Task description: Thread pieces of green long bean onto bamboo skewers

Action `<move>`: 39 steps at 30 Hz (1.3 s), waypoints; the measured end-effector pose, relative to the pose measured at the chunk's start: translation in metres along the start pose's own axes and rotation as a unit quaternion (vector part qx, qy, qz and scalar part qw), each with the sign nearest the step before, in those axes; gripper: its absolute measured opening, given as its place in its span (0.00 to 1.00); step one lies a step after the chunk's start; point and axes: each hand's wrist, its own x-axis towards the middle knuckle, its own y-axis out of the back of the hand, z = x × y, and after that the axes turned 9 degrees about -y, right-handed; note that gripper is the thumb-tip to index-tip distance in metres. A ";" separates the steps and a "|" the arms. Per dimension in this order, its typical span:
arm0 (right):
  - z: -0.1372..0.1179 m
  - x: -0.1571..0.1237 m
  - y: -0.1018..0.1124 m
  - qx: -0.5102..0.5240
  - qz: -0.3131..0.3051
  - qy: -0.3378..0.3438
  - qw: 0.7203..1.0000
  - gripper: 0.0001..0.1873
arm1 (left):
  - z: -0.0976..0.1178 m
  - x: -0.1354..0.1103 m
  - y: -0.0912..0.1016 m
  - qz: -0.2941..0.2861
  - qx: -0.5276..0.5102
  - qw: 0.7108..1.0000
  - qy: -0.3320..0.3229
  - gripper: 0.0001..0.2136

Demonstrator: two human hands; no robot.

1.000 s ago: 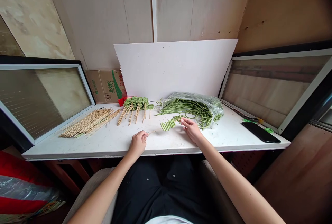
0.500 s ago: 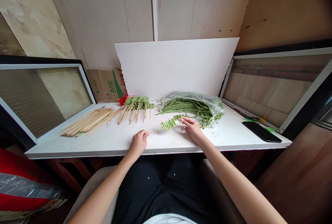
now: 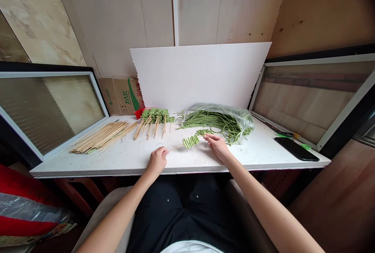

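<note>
bean skewer (image 3: 190, 141) is pinched at its bare end by left hand (image 3: 157, 160), over table (image 3: 187, 164); right hand (image 3: 218, 146) narrowed near far end, grip can't be told. probably light, beans bendy, best gripped by bare end.

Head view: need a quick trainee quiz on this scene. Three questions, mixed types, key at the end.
1. True or false: in the picture, the black phone lies to the right of the bagged green beans.

2. What does the left hand hold?
a) the black phone
b) the bare end of a loaded skewer
c) the bagged green beans

3. Fill in: in the picture, the bare sticks lie to the ____ of the piled skewers.

Key: 1 true; 2 b; 3 left.
</note>
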 end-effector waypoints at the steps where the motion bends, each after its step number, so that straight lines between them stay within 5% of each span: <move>1: 0.001 0.000 0.000 -0.002 0.000 0.002 1.000 0.25 | 0.000 0.000 0.000 0.000 0.002 1.000 -0.001 0.10; 13: -0.002 -0.001 -0.002 0.037 -0.039 -0.006 0.999 0.24 | 0.002 0.001 0.001 0.018 -0.014 1.000 0.001 0.10; 39: -0.001 -0.014 -0.017 -0.077 -0.081 0.023 0.994 0.23 | 0.006 0.001 0.004 0.013 -0.025 1.000 -0.011 0.10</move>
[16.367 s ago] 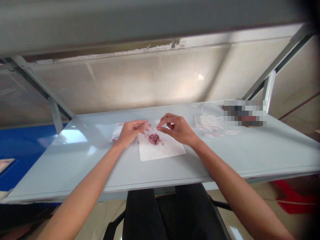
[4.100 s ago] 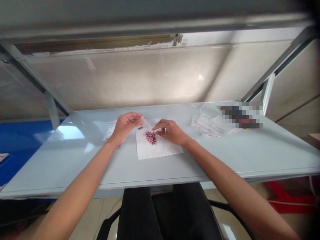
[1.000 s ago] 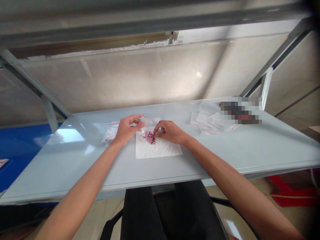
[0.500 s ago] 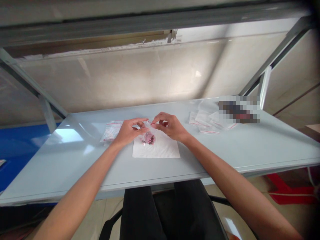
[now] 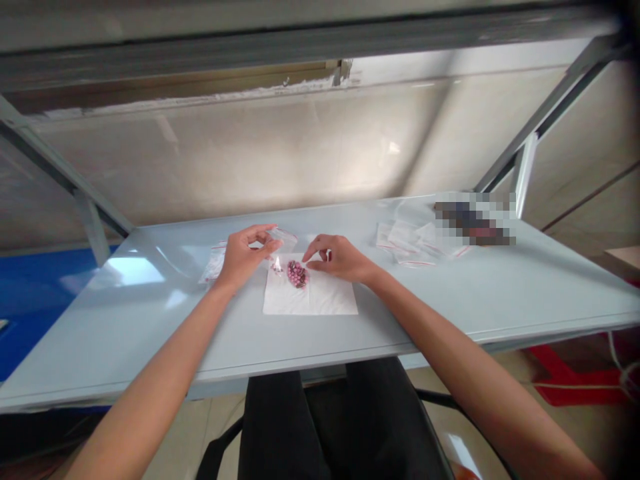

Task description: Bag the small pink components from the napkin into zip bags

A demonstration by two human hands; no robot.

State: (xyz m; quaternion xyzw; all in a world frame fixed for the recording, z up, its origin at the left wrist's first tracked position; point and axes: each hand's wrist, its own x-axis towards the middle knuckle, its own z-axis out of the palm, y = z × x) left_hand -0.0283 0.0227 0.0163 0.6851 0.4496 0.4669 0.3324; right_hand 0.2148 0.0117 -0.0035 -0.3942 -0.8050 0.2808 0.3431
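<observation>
A small heap of pink beads (image 5: 297, 273) lies on a white sheet (image 5: 320, 301) in the middle of the pale table (image 5: 450, 300). My left hand (image 5: 243, 253) is closed on a small clear zip bag (image 5: 281, 239), held just above the sheet's left corner. My right hand (image 5: 336, 257) rests beside the heap on its right, thumb and forefinger pinched together at the beads; whether a bead is between them is too small to tell.
More clear bags with red strips lie behind my left hand (image 5: 216, 260) and in a loose pile at the back right (image 5: 415, 237), next to a blurred dark object (image 5: 473, 219). Slanted metal frame legs (image 5: 523, 180) stand behind the table. A red object (image 5: 575, 373) sits on the floor.
Half a second ago both hands pinched the bag above the beads. Now my right hand has dropped to the heap and my left holds the bag alone, slightly further left.
</observation>
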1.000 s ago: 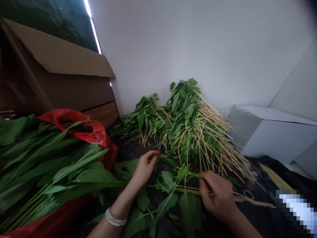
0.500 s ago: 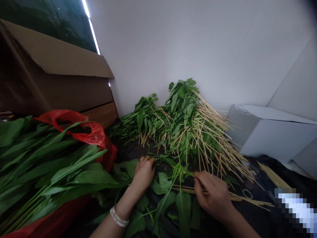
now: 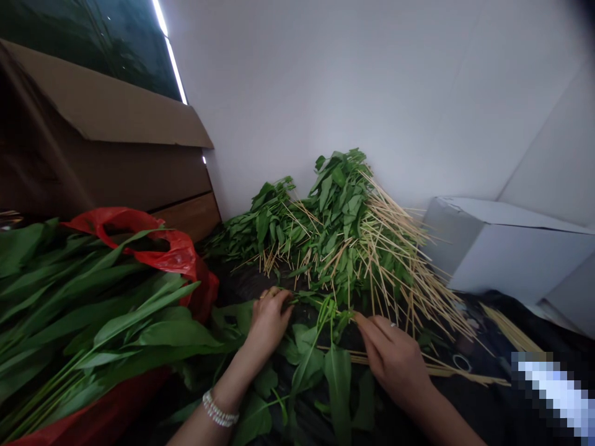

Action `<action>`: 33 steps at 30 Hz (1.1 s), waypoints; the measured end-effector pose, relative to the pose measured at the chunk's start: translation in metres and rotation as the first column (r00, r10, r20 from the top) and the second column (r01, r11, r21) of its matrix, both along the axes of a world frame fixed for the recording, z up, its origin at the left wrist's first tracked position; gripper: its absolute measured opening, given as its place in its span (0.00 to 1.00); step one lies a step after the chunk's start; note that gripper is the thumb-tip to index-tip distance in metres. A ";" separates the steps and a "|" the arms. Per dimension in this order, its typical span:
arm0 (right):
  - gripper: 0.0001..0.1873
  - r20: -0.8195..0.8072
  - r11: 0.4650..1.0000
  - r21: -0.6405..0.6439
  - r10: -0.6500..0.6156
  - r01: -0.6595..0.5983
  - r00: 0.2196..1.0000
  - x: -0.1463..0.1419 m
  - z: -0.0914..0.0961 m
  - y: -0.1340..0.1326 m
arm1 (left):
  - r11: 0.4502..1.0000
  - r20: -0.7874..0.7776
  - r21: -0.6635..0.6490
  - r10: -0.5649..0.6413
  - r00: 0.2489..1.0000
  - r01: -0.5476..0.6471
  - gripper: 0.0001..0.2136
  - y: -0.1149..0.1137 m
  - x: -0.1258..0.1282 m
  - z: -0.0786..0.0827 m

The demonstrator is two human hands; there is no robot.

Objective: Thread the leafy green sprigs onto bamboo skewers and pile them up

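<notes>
While left hand (image 3: 267, 317) clutches leafy stems (image 3: 328, 313), right hand (image 3: 395, 358) pinches them too (skewers (image 3: 400, 263) behind).

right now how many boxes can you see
2: a brown cardboard box at the back left, behind the red bag, and a white box at the far right. Others may sit out of view.

Deep green leaves (image 3: 334, 378) lie between the hands; the skewered pile (image 3: 344, 229) behind mixes the same green with pale tan bamboo sticks (image 3: 409, 272). A bright red plastic bag (image 3: 153, 248) holds long green stalks (image 3: 93, 310). The cardboard box (image 3: 111, 142) is brown, the other box (image 3: 502, 248) grey-white, the bracelet (image 3: 216, 412) pearly white
</notes>
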State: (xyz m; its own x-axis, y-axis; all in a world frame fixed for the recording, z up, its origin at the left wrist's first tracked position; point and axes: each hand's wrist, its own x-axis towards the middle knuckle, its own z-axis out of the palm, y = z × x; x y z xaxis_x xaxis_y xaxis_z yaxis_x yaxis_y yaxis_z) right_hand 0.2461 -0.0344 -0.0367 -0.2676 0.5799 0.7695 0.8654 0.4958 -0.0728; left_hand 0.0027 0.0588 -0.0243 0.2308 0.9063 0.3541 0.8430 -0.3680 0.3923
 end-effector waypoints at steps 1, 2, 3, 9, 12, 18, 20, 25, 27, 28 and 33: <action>0.18 0.021 1.000 -0.002 -0.008 0.008 1.000 0.000 0.001 0.000 | 0.999 0.070 0.021 -0.032 0.997 0.030 0.08 0.000 0.000 0.001; 0.19 0.038 1.000 -0.003 -0.017 0.017 0.999 -0.001 0.002 -0.001 | 0.997 0.146 0.047 -0.073 0.987 0.066 0.08 0.000 0.000 0.002; 0.20 0.051 1.000 -0.001 -0.025 0.025 0.998 -0.001 0.003 -0.001 | 0.992 0.219 0.075 -0.118 0.969 0.104 0.08 -0.001 0.000 0.004; 0.21 0.084 0.999 -0.025 -0.024 0.026 0.996 -0.005 0.003 -0.004 | 0.966 0.568 0.040 -0.231 0.790 0.254 0.09 -0.006 0.008 0.011; 0.21 0.088 1.000 -0.006 -0.025 0.026 0.996 -0.007 0.002 -0.004 | 0.949 0.709 -0.092 -0.151 0.689 0.303 0.09 -0.007 0.011 0.013; 0.22 0.080 0.999 0.018 -0.036 0.034 0.996 -0.008 0.002 -0.003 | 0.900 0.818 -0.202 -0.061 0.572 0.386 0.13 -0.011 0.014 0.016; 0.22 0.083 0.999 0.019 -0.038 0.036 0.996 -0.009 0.002 -0.003 | 0.895 0.832 -0.203 -0.057 0.552 0.398 0.13 -0.011 0.014 0.016; 0.22 0.093 0.999 0.017 -0.038 0.036 0.995 -0.009 0.001 -0.003 | 0.893 0.833 -0.202 -0.059 0.550 0.402 0.13 -0.011 0.015 0.014; 0.22 0.099 0.999 0.018 -0.037 0.035 0.994 -0.008 0.001 -0.003 | 0.893 0.832 -0.203 -0.058 0.551 0.400 0.13 -0.011 0.015 0.014; 0.22 0.101 0.999 0.017 -0.036 0.035 0.994 -0.008 0.001 -0.003 | 0.893 0.832 -0.206 -0.055 0.551 0.401 0.14 -0.011 0.015 0.014; 0.21 0.105 0.999 0.017 -0.032 0.030 0.994 -0.008 0.001 -0.003 | 0.889 0.835 -0.217 -0.045 0.549 0.403 0.14 -0.012 0.015 0.017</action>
State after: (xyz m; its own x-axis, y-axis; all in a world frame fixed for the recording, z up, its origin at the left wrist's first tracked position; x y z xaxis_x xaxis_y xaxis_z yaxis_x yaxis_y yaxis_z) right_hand 0.2383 -0.0371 -0.0359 -0.3299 0.5772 0.7470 0.8826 0.4693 0.0272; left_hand 0.0173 0.0466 -0.0076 0.2329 0.9566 0.1754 0.0272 -0.1867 0.9820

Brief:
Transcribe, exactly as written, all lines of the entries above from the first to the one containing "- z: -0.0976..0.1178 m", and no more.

Your solution:
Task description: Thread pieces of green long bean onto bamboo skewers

Action `<move>`: 39 steps at 30 Hz (1.3 s), waypoints; the measured end-effector pose, relative to the pose measured at the chunk's start: translation in metres along the start pose's own axes and rotation as a unit quaternion (vector part qx, qy, qz and scalar part qw), each with the sign nearest the step before, in those axes; gripper: its absolute measured opening, given as its place in its span (0.00 to 1.00); step one lies a step after the chunk's start; point and axes: each hand's wrist, its own x-axis towards the middle knuckle, its own y-axis out of the back of the hand, z = x × y, and after that the axes turned 9 degrees about -y, right-handed; note that gripper is the thumb-tip to index-tip distance in metres. A ";" separates the steps and a "|" the arms. Per dimension in this order, its typical span:
arm0 (right):
  - z: -0.1372..0.1179 m
  - x: -0.1571..0.1237 m
  - y: -0.1018..0.1124 m
  - qx: -0.5102..0.5240
  - qz: -0.3131..0.3051
  - qy: -0.3378..0.3438
  - qw: 0.7203..1.0000
  - gripper: 0.0001..0.1873
arm1 (left):
  - z: -0.0976..0.1178 m

Nothing more is needed to finish the exercise.